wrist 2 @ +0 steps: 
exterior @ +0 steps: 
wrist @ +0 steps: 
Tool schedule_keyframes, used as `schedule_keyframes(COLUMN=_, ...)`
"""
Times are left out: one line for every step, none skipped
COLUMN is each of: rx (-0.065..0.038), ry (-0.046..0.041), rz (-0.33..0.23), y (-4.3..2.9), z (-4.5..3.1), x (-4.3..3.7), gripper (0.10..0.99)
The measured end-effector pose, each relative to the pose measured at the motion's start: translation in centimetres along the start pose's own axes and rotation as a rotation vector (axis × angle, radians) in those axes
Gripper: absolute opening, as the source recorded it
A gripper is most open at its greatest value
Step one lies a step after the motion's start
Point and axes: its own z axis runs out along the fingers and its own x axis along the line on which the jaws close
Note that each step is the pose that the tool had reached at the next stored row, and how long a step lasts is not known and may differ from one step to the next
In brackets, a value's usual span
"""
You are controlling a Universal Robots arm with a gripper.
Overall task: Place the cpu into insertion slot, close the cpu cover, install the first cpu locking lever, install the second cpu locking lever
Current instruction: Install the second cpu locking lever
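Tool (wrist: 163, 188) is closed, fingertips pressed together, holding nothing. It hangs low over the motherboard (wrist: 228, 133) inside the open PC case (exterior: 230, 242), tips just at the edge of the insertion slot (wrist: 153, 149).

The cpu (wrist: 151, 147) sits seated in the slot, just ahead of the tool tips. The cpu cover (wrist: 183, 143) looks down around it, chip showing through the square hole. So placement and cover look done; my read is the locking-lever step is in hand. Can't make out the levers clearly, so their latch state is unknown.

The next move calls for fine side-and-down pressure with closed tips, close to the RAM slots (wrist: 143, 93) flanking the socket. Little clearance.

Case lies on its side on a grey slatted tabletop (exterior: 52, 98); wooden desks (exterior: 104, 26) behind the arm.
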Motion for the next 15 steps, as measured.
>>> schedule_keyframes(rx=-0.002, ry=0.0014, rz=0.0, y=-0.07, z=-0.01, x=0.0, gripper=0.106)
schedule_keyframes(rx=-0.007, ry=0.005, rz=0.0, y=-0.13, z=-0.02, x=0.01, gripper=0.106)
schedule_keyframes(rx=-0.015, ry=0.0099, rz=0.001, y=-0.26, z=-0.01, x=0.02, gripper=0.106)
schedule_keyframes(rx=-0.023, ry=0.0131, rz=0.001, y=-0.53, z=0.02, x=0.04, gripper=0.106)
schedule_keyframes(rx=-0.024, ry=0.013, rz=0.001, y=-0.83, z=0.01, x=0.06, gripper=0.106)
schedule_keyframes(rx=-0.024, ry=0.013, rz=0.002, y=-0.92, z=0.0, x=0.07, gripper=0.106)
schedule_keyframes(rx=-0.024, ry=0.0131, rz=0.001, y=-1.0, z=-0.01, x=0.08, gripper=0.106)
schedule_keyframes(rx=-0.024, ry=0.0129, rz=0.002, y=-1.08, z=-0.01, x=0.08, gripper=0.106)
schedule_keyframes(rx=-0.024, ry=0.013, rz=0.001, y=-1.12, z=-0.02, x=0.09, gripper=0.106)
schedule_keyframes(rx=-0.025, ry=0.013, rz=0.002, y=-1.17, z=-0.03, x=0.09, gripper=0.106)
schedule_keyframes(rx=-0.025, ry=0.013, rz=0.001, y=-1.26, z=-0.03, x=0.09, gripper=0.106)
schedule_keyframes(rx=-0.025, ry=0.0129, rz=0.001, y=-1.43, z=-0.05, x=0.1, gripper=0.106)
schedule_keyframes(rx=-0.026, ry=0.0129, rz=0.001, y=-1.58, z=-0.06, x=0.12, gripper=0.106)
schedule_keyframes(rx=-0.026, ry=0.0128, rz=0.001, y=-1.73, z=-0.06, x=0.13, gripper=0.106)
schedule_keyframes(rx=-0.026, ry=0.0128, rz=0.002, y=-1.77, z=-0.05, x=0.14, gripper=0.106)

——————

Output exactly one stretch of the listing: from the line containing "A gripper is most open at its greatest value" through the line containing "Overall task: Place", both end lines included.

A gripper is most open at its greatest value
Step one lies a step after the motion's start
Point and axes: its own z axis runs out along the fingers and its own x axis along the line on which the jaws close
Note that each step is the pose that the tool had reached at the next stored row, and how long a step lasts is not known and may differ from one step to the next
In brackets, a value's usual span
"""
You are controlling a Universal Robots arm with a gripper.
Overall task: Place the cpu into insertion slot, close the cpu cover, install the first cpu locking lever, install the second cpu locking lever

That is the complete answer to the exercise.